Does anyone ever ask about how I spec'd, designed, built, installed, and maintained my DIY entertainment center? No. Same methodology as building software, you know, except the problems are solved with different tools from a different toolbox.

If you're truly really looking for someone "T-shaped", you have to realize that the tittle on that T might include things entirely outside the realm of software or computer hardware, like how to hang a bear bag when camping, or how to fly a small single-engine aircraft, or how to train cats to use regular toilets, or how to run for political office, or what to do when you get a flat tire, or how to hold someone else's baby, or how to hit a gong target from 300m, or how to make a longbow for under $10 at Home Depot, or how to report a pothole so the city will fix it, or how to repair a pothole when the city won't do it, or how to play "Flight of the Bumblebee" while slowly rotating your B-flat concert tuba through 360 degrees.

All those miscellaneous, general-purpose skills do, in fact, make someone more effective at quite a lot of software-related tasks, sometimes in unexpected ways. But they are never going to appear on a resume, or crop up in the answers to any of the stock interview questions. When you include a criterion that specifically selects for people whose after-work hobbies also involve software, you are implicitly selecting against those who do other things, because there is much, much more to life than writing code.

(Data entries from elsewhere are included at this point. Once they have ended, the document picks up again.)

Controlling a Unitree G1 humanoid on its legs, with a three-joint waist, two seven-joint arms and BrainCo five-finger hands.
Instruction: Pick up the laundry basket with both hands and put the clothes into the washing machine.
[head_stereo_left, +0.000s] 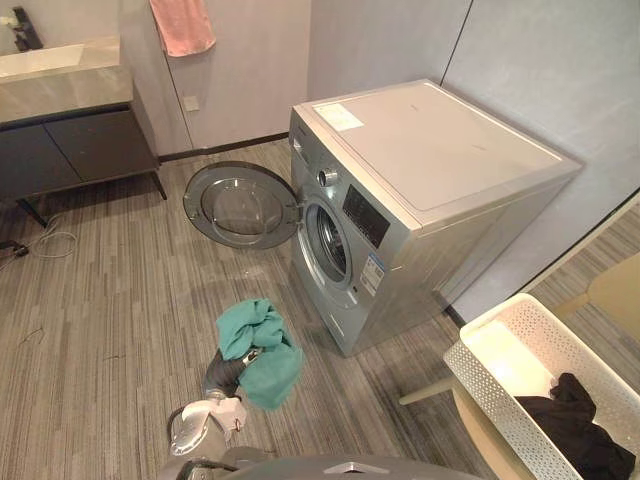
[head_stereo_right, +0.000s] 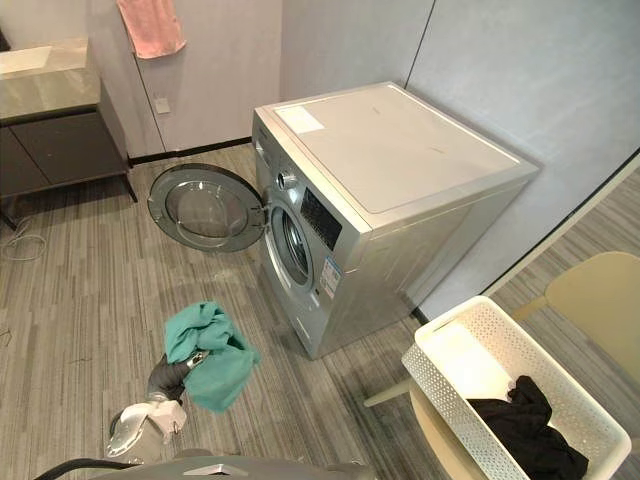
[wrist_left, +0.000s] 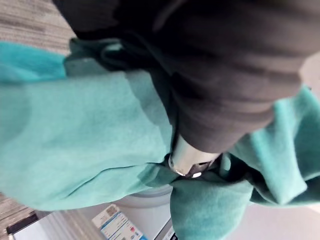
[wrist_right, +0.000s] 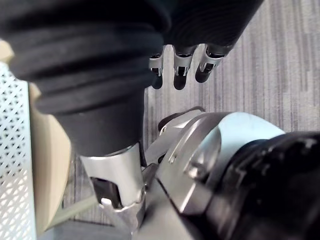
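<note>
Near the washing machine (head_stereo_left: 400, 190) door (head_stereo_left: 240, 205): left hand (head_stereo_left: 233, 372), fingers curled round teal garment (head_stereo_left: 262, 350).
Right hand (wrist_right: 182, 62): fingers relaxed, holding nothing.
Laundry basket (head_stereo_left: 482, 385): on chair (head_stereo_left: 620, 290), black garment (head_stereo_left: 575, 420) inside.

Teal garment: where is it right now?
In the left eye view the teal garment hangs bunched in the left hand, above the floor, before the open door of the washing machine.

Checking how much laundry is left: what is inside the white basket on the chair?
The white laundry basket holds a black garment bunched at its near end; the rest shows bare white bottom. Anything under the garment is covered. The left hand holds a teal cloth outside it.
</note>
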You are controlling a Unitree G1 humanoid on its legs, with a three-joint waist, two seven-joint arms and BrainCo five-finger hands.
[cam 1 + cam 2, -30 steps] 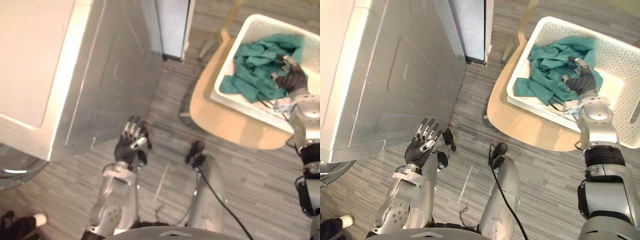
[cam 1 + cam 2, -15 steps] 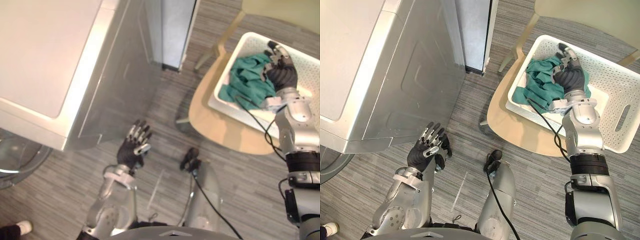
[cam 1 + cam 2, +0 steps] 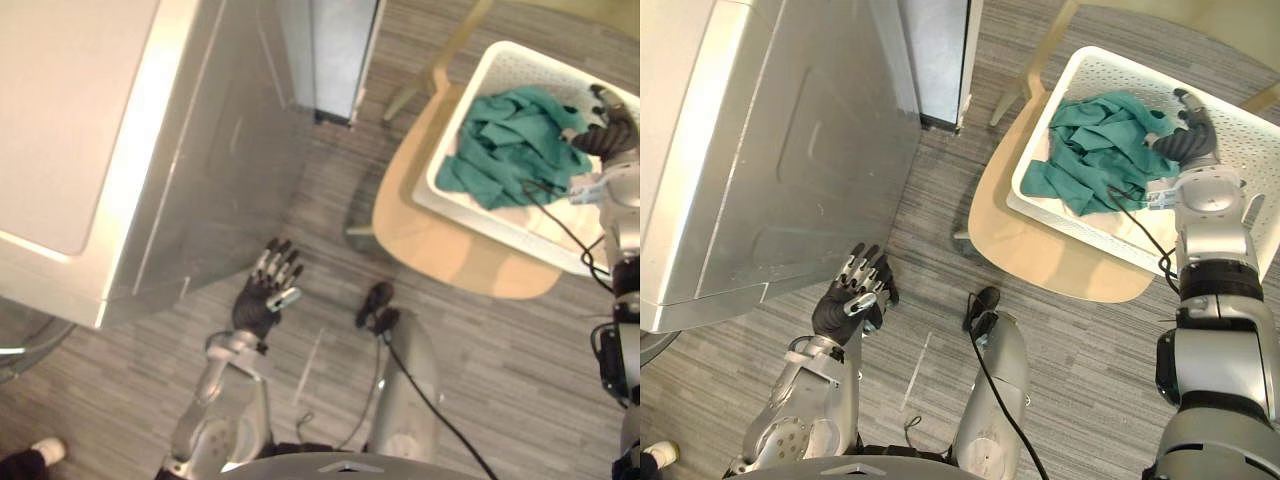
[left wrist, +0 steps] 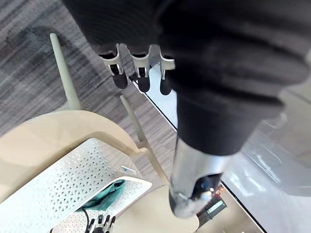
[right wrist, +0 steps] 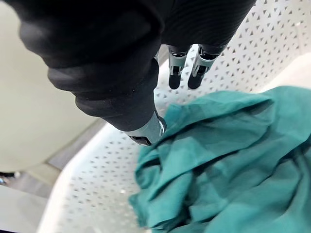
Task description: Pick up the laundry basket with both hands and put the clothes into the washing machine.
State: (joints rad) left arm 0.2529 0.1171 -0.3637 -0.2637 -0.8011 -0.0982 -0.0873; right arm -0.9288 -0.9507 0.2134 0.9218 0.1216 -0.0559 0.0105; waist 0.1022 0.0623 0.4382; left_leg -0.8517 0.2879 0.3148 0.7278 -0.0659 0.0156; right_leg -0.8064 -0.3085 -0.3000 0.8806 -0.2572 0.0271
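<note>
While the white laundry basket [image 3: 1115, 75] sits on the seat of a light wooden chair [image 3: 450, 250], neither hand grips it. The teal clothes [image 3: 1090, 150] lie bunched in the basket, mostly on the side toward the washing machine, with bare perforated wall showing around them. The right hand [image 3: 1185, 135] is inside the basket over the far right edge of the pile. Its fingers [image 5: 177, 73] are loosely extended toward the basket wall with the thumb apart and nothing held; can't tell if the palm touches the cloth. The left hand [image 3: 265, 295] is low over the grey plank floor [image 3: 330, 230], just beside the washing machine's grey side panel, with fingers spread wide and nothing in it. The washing machine [image 3: 150, 150] takes up the robot's left, its pale top facing up, well apart from the chair and basket. A narrow white panel [image 3: 335, 50] stands behind it, between machine and chair. A person's white shoe [image 3: 45, 452] shows at the lower left on the floor.
</note>
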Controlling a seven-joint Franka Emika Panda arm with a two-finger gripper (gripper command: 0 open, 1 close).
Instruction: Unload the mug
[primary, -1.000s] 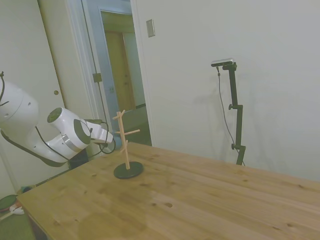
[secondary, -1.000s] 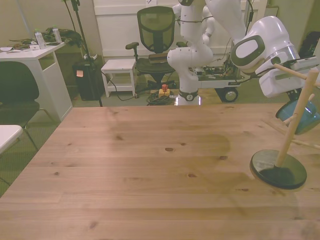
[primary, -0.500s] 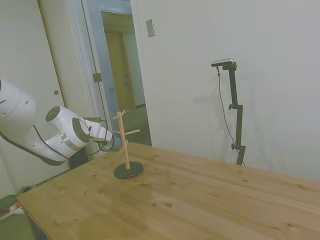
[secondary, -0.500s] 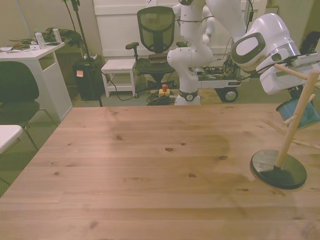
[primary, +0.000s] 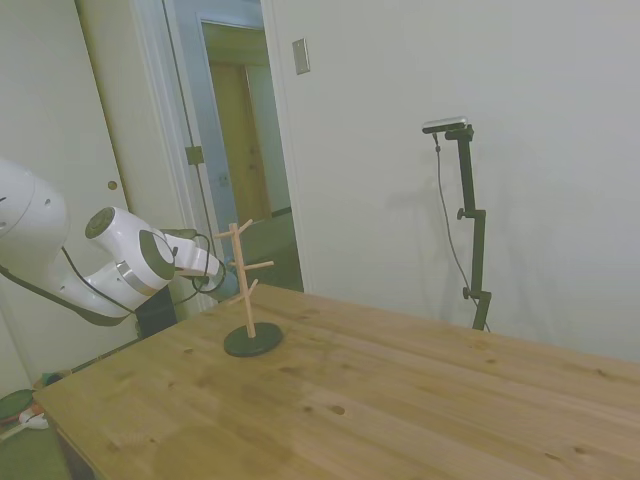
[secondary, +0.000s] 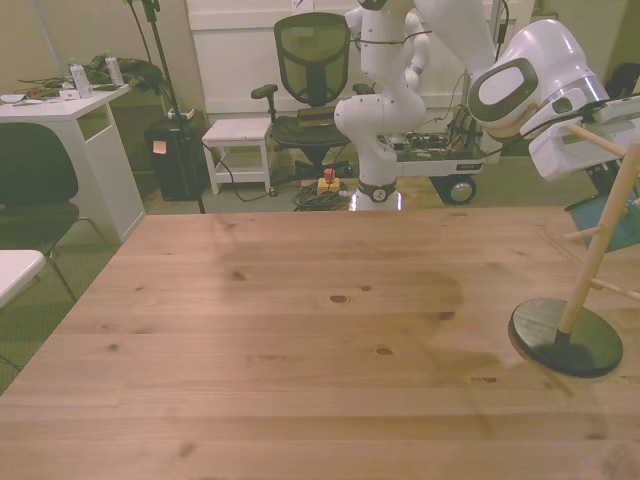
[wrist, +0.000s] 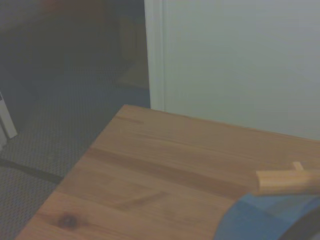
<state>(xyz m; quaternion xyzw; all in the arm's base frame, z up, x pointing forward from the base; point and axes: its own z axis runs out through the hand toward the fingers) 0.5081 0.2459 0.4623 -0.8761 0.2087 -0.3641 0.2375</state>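
On the wooden table (secondary: 300, 330) the stand (secondary: 585, 290) has slid and tilted as the gripper's arm, grip unclear, pulls the mug (secondary: 612, 222) off its peg

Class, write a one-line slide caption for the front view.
White arm reaches beside the wooden mug stand at the table's right edge, blue mug partly visible behind it.

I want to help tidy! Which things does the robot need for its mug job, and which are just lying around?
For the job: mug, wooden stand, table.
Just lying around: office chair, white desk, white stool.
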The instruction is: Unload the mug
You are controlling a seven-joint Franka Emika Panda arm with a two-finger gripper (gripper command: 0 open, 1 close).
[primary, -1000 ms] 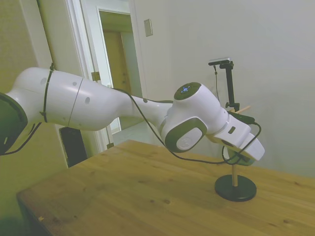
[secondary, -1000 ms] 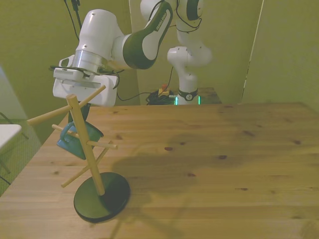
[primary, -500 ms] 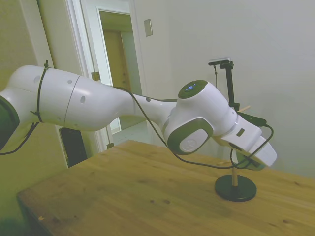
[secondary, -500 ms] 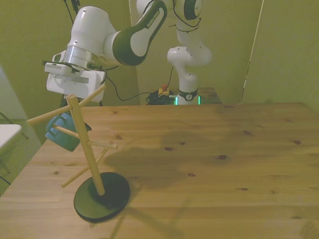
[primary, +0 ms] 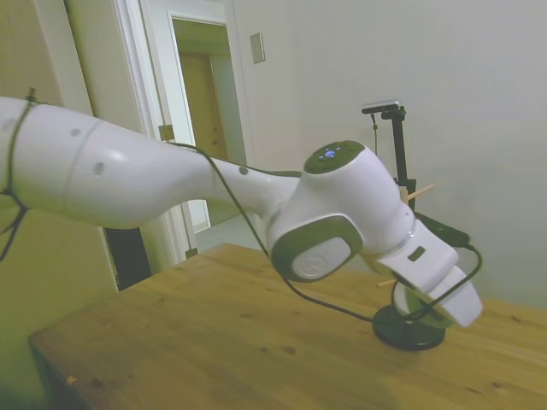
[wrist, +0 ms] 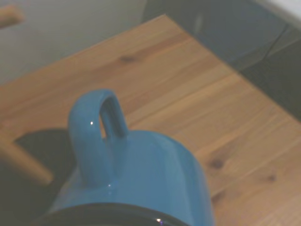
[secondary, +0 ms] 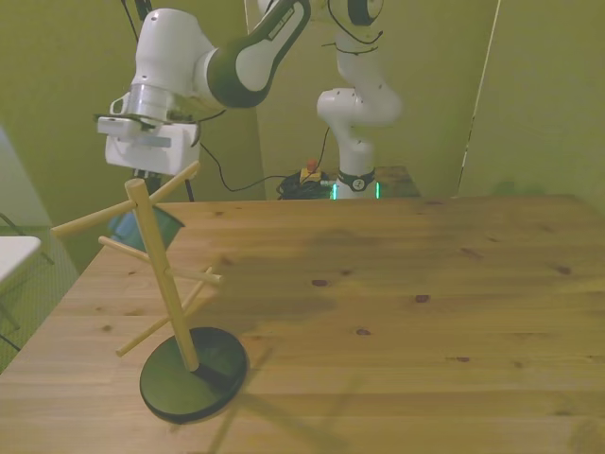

There was only a very narrow slice of time when I actually wrote code for fun in my free time, from the ages of 15-25. It basically stopped after I got laid off from my first software job, and interviewing for software jobs became my next full time job. That's when I realized that I needed to do other things in my life, because it didn't matter how much I loved software if it didn't love me back.

So if you think need a portfolio to get a job, you might want to build one up that includes more than just code samples. The software industry does not love you back. It will move on to someone younger when it gets bored of you.

Seriously considering putting a write up of how I repiped the natural gas lines in our house. One inch pipe to the utility room, valves on all tees and a stub for the meter so I could pressure test the whole house by zones at the first tee after the meter.

Systems, problem solving, engineering. Happens everywhere not just on a computer screen.

So what did the code inspector have to say about your DIY work?
Leaky brake hydraulics aren't anything to mess with, you should fix it or have it fixed soon. It could be something (relatively) harmless like a common hydraulic system shared between the clutch and the brakes (VW uses this design, perhaps others) in which case a failing master/slave cylinder in the clutch could cause the level to drop without compromising the brake system, but even then, soon you will be clutchless. But barring that unusual circumstance, the brake system is compromised and that's dangerous.

Otherwise I agree with what you said, and the best way to tease those details out of a candidate is to have an informal, personal discussion like getting lunch or getting beers together. But that's not enterprise scale.

Funny you say that, I once worked for someone who interviewed potential product managers by asking how they would spec, design, and build their own entertainment center. Seemed to work pretty well.